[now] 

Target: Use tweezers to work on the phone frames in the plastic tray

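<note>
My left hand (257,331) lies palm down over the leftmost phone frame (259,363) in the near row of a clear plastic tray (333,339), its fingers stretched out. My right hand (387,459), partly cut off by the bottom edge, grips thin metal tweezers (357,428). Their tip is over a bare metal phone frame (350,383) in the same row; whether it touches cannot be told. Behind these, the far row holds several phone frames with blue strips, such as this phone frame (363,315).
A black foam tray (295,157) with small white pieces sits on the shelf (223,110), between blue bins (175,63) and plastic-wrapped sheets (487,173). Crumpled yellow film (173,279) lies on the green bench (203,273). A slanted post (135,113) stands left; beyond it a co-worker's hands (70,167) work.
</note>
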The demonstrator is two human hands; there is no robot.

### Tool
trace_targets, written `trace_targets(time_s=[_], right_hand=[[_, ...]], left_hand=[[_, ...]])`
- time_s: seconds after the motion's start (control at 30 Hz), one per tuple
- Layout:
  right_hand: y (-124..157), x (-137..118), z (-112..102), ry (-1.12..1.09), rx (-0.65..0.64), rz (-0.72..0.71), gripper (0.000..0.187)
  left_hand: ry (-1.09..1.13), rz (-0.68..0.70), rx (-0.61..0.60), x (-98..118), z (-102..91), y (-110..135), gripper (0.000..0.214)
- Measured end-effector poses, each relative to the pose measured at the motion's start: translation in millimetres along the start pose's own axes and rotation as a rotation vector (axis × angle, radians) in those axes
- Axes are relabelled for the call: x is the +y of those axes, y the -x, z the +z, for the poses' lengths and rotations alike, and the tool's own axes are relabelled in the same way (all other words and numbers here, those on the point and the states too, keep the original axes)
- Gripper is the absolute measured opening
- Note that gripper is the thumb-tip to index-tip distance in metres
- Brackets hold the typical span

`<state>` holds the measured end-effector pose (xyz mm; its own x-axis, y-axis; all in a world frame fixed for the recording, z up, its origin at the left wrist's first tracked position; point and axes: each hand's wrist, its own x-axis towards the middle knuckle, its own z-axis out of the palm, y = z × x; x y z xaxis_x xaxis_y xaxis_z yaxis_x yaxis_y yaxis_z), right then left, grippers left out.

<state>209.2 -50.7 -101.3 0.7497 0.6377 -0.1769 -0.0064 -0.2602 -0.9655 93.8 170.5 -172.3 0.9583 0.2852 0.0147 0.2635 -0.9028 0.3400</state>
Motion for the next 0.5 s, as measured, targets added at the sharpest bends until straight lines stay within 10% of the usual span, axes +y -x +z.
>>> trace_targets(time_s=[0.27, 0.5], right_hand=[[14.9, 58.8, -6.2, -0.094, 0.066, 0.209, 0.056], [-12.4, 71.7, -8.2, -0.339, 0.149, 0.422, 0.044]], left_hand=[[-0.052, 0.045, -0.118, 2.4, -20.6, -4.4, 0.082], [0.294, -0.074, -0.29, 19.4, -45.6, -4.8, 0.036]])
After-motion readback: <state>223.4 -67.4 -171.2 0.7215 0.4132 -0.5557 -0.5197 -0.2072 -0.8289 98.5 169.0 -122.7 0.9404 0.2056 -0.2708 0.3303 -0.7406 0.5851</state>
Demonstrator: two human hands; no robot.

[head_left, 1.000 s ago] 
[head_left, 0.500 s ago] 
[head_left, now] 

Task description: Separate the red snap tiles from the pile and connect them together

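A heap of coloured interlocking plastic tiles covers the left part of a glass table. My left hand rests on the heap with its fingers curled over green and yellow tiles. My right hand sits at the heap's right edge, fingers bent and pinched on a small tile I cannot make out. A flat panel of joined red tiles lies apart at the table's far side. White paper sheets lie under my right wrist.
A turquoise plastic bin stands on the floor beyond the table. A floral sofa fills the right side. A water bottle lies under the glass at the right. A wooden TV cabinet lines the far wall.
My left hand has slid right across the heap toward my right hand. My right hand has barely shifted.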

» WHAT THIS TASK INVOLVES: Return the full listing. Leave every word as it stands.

» RESULT BELOW:
[now] 

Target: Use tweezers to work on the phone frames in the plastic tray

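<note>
My left hand (257,331) lies palm down over the leftmost phone frame (259,363) in the near row of a clear plastic tray (333,339), its fingers stretched out. My right hand (387,459), partly cut off by the bottom edge, grips thin metal tweezers (357,428). Their tip is over a bare metal phone frame (350,383) in the same row; whether it touches cannot be told. Behind these, the far row holds several phone frames with blue strips, such as this phone frame (363,315).
A black foam tray (295,157) with small white pieces sits on the shelf (223,110), between blue bins (175,63) and plastic-wrapped sheets (487,173). Crumpled yellow film (173,279) lies on the green bench (203,273). A slanted post (135,113) stands left; beyond it a co-worker's hands (70,167) work.
</note>
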The demonstrator is two human hands; there is no robot.

### Tool
trace_targets, written `trace_targets(time_s=[_], right_hand=[[_, ...]], left_hand=[[_, ...]])`
- time_s: seconds after the motion's start (control at 30 Hz), one per tuple
- Layout:
  right_hand: y (-124..157), x (-137..118), z (-112..102), ry (-1.12..1.09), rx (-0.65..0.64), rz (-0.72..0.71), gripper (0.000..0.187)
  left_hand: ry (-1.09..1.13), rz (-0.68..0.70), rx (-0.61..0.60), x (-98..118), z (-102..91), y (-110..135), gripper (0.000..0.214)
- Measured end-effector poses, each relative to the pose measured at the motion's start: translation in millimetres along the start pose's own axes and rotation as a rotation vector (axis × angle, radians) in those axes
- Axes are relabelled for the call: x is the +y of those axes, y the -x, z the +z, for the poses' lengths and rotations alike, and the tool's own axes are relabelled in the same way (all other words and numbers here, those on the point and the states too, keep the original axes)
- Gripper is the absolute measured opening
- Note that gripper is the thumb-tip to index-tip distance in metres
- Brackets hold the typical span

`<state>` holds the measured end-effector pose (xyz mm; its own x-axis, y-axis; all in a world frame fixed for the recording, z up, its origin at the left wrist's first tracked position; point and axes: each hand's wrist, its own x-axis towards the middle knuckle, its own z-axis out of the palm, y = z × x; x y z xaxis_x xaxis_y xaxis_z yaxis_x yaxis_y yaxis_z), right then left, grippers left out.

<state>209.2 -50.7 -101.3 0.7497 0.6377 -0.1769 -0.0064 -0.2602 -0.9655 93.8 170.5 -172.3 0.9583 0.2852 0.0147 0.2635 -0.9028 0.3400</state>
Motion for the next 0.5 s, as measured, targets added at the sharpest bends until straight lines stay within 10% of the usual span, axes +y -x +z.
>>> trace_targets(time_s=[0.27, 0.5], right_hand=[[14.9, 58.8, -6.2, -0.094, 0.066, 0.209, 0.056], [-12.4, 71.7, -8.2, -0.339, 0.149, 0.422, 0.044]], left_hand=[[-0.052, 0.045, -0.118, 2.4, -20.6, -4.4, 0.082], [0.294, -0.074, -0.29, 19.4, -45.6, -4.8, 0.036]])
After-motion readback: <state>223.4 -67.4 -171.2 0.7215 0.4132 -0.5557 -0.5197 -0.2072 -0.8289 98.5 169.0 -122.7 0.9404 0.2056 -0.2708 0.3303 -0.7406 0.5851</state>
Demonstrator: two human hands; no robot.

[head_left, 1.000 s ago] 
[head_left, 0.500 s ago] 
[head_left, now] 

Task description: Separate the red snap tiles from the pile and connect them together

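A heap of coloured interlocking plastic tiles covers the left part of a glass table. My left hand rests on the heap with its fingers curled over green and yellow tiles. My right hand sits at the heap's right edge, fingers bent and pinched on a small tile I cannot make out. A flat panel of joined red tiles lies apart at the table's far side. White paper sheets lie under my right wrist.
A turquoise plastic bin stands on the floor beyond the table. A floral sofa fills the right side. A water bottle lies under the glass at the right. A wooden TV cabinet lines the far wall.
My left hand has slid right across the heap toward my right hand. My right hand has barely shifted.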

The exercise has been fully answered.